Applications that Intel and its partners have demonstrated to date include robotic arms, neuromorphic skin, and olfactory detection.
About Loihi 2: The study chip classes learned over 3 years of use with the first-generation studio chip and leverage advances in Intel’s generation procedures and asynchronous design methods.
Advances in Loihi 2 allow the architecture to help new categories of neuro-inspired algorithms and applications, while offering procedures up to 10 times faster1, up to 15 times more resource density2 with up to 1 million chip-compatible neurons and improved energy efficiency. From a close collaboration with Intel’s generation progression group, Loihi 2 was manufactured with a pre-production edition of the Intel four procedure, which highlights the aptitude and progress of Intel Four. The use of excessive ultraviolet lithography (EUV) in Intel four has simplified design regulations compared to previous procedure technologies, making possible the temporary expansion of Loihi 2.
As an open, modular, and extensible framework, Lava will allow scholars and application developers to take advantage of the progress of others and converge towards a non-unusual set of tools. strategies and libraries. Lava works seamlessly in heterogeneous architectures in traditional and neuromorphic processors, enabling cross-platform execution and interoperability with a variety of ai, neuromorphic, and robotics frameworks. Developers can start building neuromorphic programs without access to specialized neuromorphic hardware and can give a contribution to Lava’s codebase, adding clothing to run on other platforms.
“Researchers at Los Alamos National Laboratory used the Loihi neuromorphic platform to examine the trade-offs between quantum and neuromorphic computing, as well as to set in motion on-chip learning processes,” said Dr. Gerd J. Kunde, staff scientist at Los Alamos National Laboratory. “This study has shown exciting equivalences between complex neural networks and quantum annealing approaches to solve complicated optimization problems. We have also shown that the backpropagation algorithm, a basic detail for the formation of neural networks and in the past it was believed that it cannot be applied in neuromorphic architectures, can be done well in Loihi. Our team is excited to continue these studies with the second-generation Loihi 2 chip. “
About Key Breakthroughs: Loihi 2 and Lava provide equipment for researchers to expand and characterize new neuroinstruct-inspired programs for real-time treatment, challenge solving, adaptation, and learning.
Faster and overall optimization: Loihi 2’s increased programming capability will bring broader elegance to challenging optimization issues, adding real-time optimization, planning, and decision-making from edge systems to knowledge centers.
New approaches to associative and seamless learning: Loihi 2 improves complex learning methods, adding variations of retropropagation, the running set of rules of deep learning. -power form points operating on in-line parameters.
New neural networks that can be trained through deep learning: Fully programmable neural models and generalized spike messages in Loihi 2 open the door to a wide diversity of new neural network models that can be trained through deep learning. times fewer inference operations in Loihi 2 to popular deep networks operating in the original Loihi without loss of accuracy3.

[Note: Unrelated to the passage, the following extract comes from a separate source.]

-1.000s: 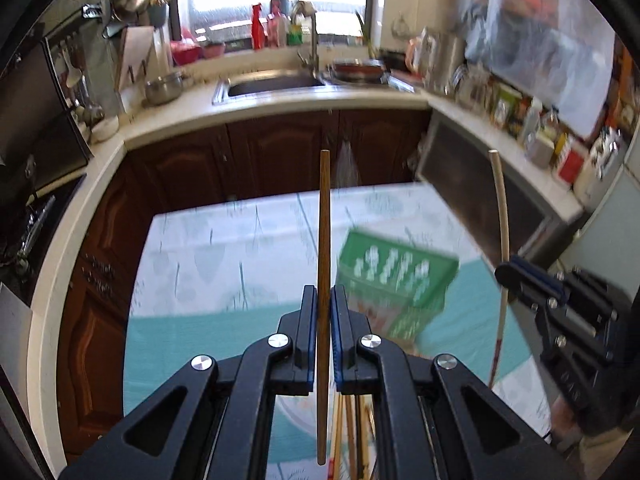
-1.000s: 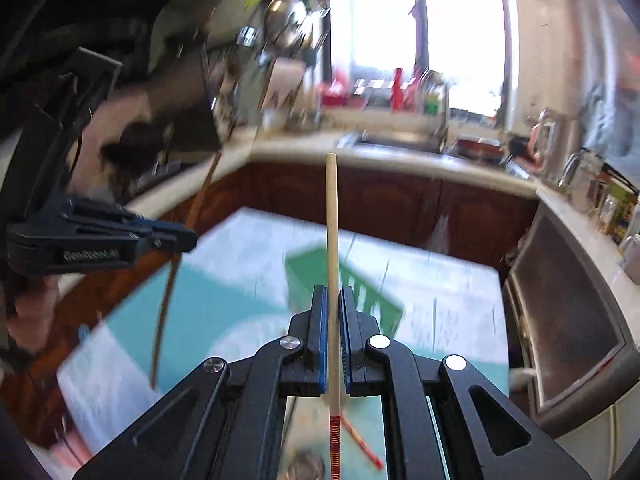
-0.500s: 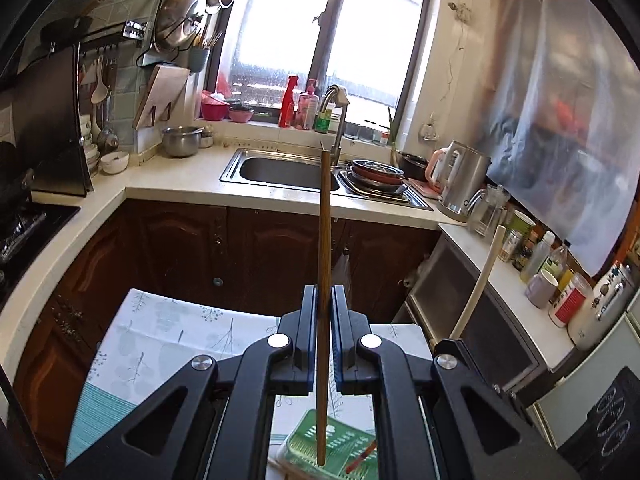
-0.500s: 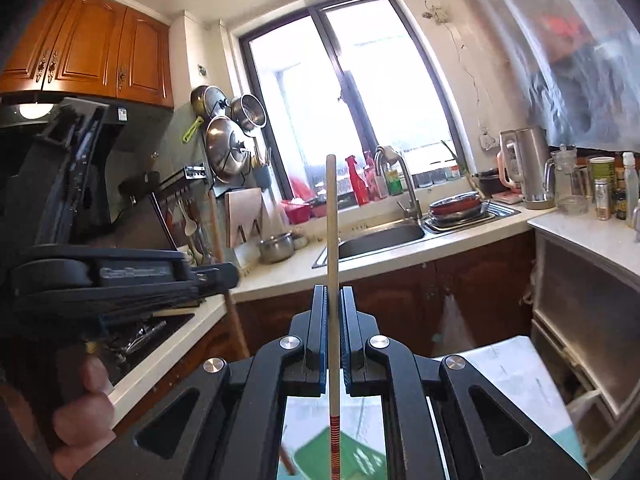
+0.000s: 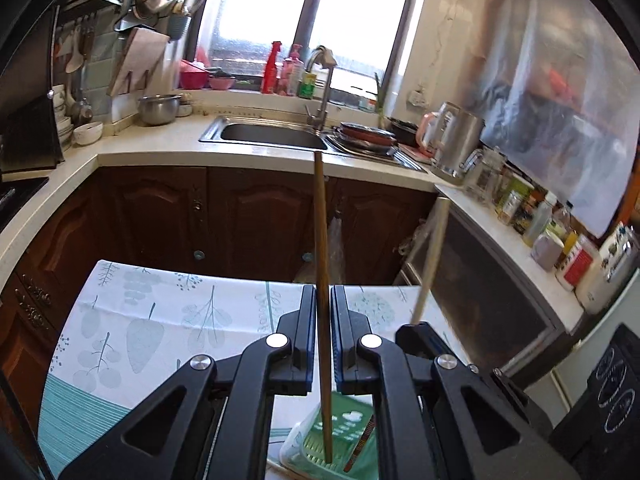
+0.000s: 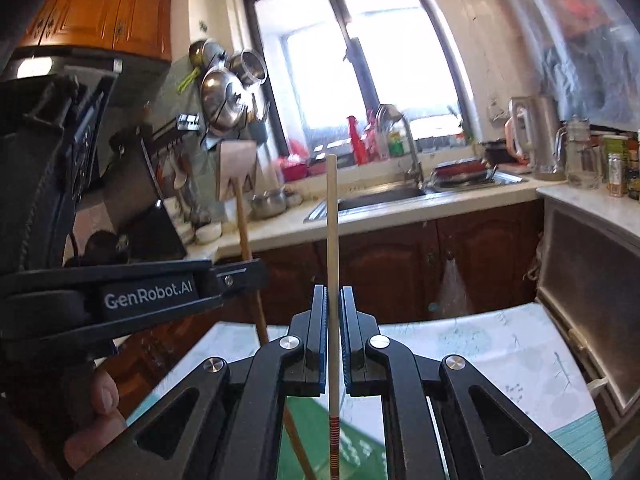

Seamless integration with real-world robot systems, traditional processors, and new sensors: Loihi 2 solves a practical limitation of Loihi by incorporating faster, more flexible, and popular input/output interfaces. Loihi 2 chips will have Ethernet interfaces, glue-free integration with a diversity of event-based vision sensors, and wider mesh networks of Loihi 2 chips.
More main points can be discovered in the Loihi 2/Lava product knowledge sheet.
About the Intel Neuromorphic Research Community: The Intel Neuromorphic Research Community (INRC) has nearly 150 members, with several new additions this year, adding Ford, Georgia Institute of Technology, Southwest Research Institute (SwRI) and Teledyne-FLIR. Enroll in a strong network of academic, government, and industry partners working with Intel to promote real-world advertising uses of neuromorphic computing (read what our partners are saying about Loihi technology).
“Advances like the new Loihi 2 chip and the Lava API are vital advances in neuromorphic computing,” said Edy Liongosari, lead researcher and managing director of Accenture Labs. “The next-generation neuromorphic architecture will be for Accenture Labs’ studies on the brain PC vision algorithms inspired by intelligent edge computing that can force long-term long-term long-term real headsets or smart cell robots. provides developers with a simpler and more optimized interface for building neuromorphic systems. “
On the path to commercialization: Advancing neuromorphic computing from laboratory studies to commercially viable generation is a three-front effort. This requires an uninterrupted iterative lie of neuromorphic hardware in reaction to algorithmic and application-seeking results; Development of a non-unusual cross-platform software framework so that developers can compare, integrate and the most productive algorithmic concepts from other groups; and deep collaborations between industry, academia, and government to create a rich and productive neuromorphic ecosystem to explore instances of commercial use with short-term commercial value.
Intel’s announcements cover all of those areas, putting new equipment in the hands of a developing ecosystem of neuromorphism researchers committed to rethinking computing from its foundations to achieving breakthroughs in intelligent data processing.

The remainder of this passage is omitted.